Using the listing below, copy every line that mentions "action".

--- START ---

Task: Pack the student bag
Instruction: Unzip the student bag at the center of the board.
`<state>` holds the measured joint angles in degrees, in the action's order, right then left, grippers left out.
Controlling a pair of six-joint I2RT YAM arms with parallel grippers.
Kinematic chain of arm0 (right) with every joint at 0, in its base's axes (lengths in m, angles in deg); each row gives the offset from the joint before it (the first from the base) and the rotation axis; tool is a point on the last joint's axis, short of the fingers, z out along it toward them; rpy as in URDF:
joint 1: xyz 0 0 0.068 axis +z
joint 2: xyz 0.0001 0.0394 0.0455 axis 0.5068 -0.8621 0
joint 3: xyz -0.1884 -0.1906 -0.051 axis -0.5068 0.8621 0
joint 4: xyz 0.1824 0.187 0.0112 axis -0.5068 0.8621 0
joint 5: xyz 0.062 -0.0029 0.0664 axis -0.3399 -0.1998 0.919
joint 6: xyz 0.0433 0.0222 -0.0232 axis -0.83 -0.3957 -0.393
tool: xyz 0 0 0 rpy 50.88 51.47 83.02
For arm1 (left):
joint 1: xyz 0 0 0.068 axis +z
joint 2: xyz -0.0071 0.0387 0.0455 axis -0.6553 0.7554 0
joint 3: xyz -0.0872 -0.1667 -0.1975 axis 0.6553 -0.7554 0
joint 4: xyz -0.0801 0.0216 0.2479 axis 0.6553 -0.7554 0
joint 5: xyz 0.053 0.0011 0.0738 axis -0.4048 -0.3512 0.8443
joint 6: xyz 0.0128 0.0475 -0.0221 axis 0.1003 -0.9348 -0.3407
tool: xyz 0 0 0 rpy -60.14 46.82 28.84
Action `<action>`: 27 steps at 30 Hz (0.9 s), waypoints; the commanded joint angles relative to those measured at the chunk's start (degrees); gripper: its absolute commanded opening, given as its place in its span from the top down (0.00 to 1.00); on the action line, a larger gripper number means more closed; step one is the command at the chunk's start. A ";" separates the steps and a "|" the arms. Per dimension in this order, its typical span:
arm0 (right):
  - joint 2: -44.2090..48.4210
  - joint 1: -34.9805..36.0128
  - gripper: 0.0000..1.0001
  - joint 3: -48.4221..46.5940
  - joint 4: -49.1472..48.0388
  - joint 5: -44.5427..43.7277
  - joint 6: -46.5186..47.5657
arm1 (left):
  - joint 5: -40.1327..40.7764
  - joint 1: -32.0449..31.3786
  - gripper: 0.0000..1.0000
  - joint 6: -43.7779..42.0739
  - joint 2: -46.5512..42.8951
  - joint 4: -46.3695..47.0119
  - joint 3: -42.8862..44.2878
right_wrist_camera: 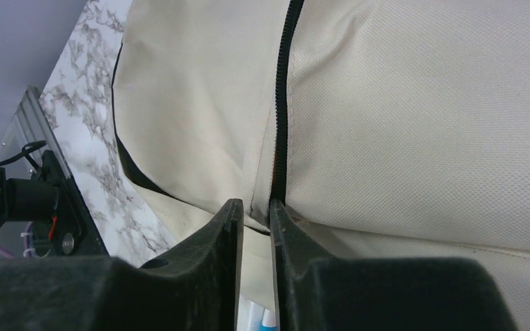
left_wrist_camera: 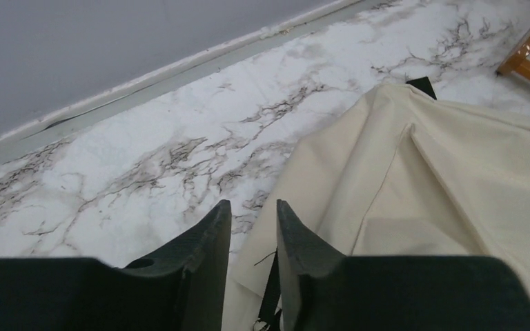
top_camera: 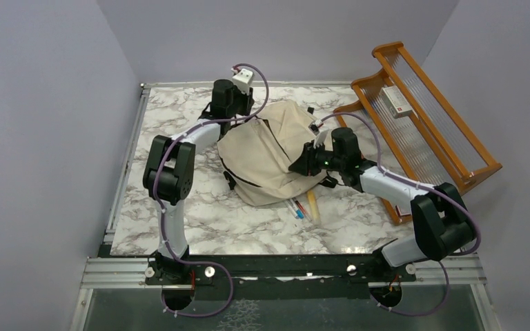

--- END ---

(Answer for this exercise)
`<state>` holds the measured joint angles in degrees, in the action's order, right then left, grippers left out.
Action `<action>`: 27 steps at 30 Hz (0.9 s), waypoints; the commanded joint angles relative to those measured at the chunk's start (degrees); gripper: its absolute commanded opening, given as its place in its span from the top down (0.00 to 1.00); on the action line, a larger gripper number means more closed; step one is the command at the chunk's start. A ";" separates the steps and a "|" the arms. Per dimension in this order, its typical span:

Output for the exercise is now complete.